The metaverse as the gamification of social interaction
One could argue that the web has always been and will always be about social connection. In Web1, individuals owned much of the connection infrastructure but didn’t own the actual content. In Web2, social interaction became more centralized with platforms such as Facebook. And in Web3, also dubbed the ownership economy, users have the opportunity to stake direct ownership in their online identity and expression. But what does this ownership really offer?
Ownership gives boundaries. Like house deeds, it offers a sort of score card that can be used to measure value in relation to others. It’s why private property has always been a form of gamification.
Digital records of ownership are the extension of the same game. They are simply a new way to leverage ownership for social capital — and vice versa. We see this in NFT culture. Influencers use their social capital to pump the floor price of NFTs, and people with financial resources purchase these NFTs to acquire social capital. NFTs can even be used for loan collateral.

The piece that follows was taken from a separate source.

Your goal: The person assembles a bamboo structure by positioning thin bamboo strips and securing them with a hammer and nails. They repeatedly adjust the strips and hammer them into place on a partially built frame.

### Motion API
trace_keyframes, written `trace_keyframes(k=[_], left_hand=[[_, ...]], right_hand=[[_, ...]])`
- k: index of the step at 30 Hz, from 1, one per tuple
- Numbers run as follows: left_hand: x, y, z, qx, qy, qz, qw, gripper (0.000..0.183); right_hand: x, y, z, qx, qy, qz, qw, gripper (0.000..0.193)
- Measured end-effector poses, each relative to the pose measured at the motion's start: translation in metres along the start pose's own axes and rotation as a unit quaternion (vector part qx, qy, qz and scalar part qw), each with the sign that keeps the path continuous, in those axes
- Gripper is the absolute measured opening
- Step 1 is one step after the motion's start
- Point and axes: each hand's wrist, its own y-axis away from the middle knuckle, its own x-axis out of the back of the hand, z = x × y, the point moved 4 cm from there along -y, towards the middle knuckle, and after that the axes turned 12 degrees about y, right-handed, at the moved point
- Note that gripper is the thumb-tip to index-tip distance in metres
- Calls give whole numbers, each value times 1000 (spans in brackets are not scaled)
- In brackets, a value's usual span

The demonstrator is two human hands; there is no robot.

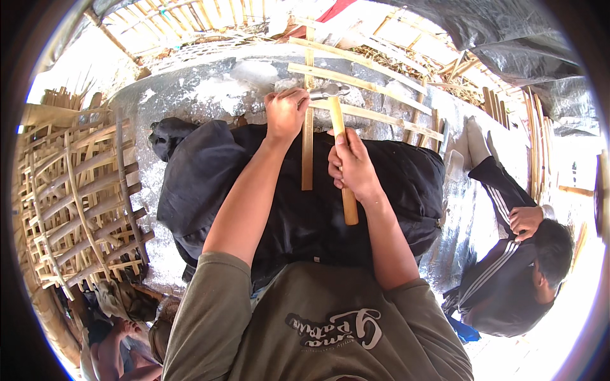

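My right hand (353, 164) is wrapped around the pale wooden handle of a hammer (349, 206). The hammer's metal head lies over a slatted wooden frame, close to my left fingers. My left hand (287, 113) is closed at the frame's near crossing, where a cross slat (381, 119) meets a long upright slat (307, 152); the hand covers that cross slat's end. Whether a nail is between the fingers cannot be made out. Two more cross slats (362, 82) lie farther off, parallel. The upright slat's near end reaches over black cloth (267, 216) across my lap.
A woven bamboo lattice (76, 203) stands at the left. At the right sits a person in dark clothes (502, 279), legs stretched toward the frame. Part of another person (111, 349) shows at the lower left. A worn silvery sheet (190, 92) covers the surface ahead.
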Motion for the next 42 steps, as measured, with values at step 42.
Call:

This gamification of social interaction is a clear and present marker of Web3. But there lacks a neutral and decentralized space for digital expression. There needs to be a space where ownership in one virtual world can be expressed and leveraged alongside ownership in other virtual worlds. NFT marketplaces and social media platforms are examples of neutral online spaces that offer a semblance of this, but the user experience is limited. And the platforms are centrally controlled and operated. At the fundamental level, the metaverse offers a solution by expanding the neutral and mutual space between virtual worlds into an immersive experience.
And as virtual worlds and the games they contain grow, so will the demand for a unified metaverse. This demand looks like users asking for new ways to leverage their ownership of digital assets. These could be ways to unlock new experiences, gain access to exclusive networks, or monetize digital creations. This innate inclination toward social gamification is why a unified metaverse feels inevitable. And it’s why GameFi is essential to unlocking that future.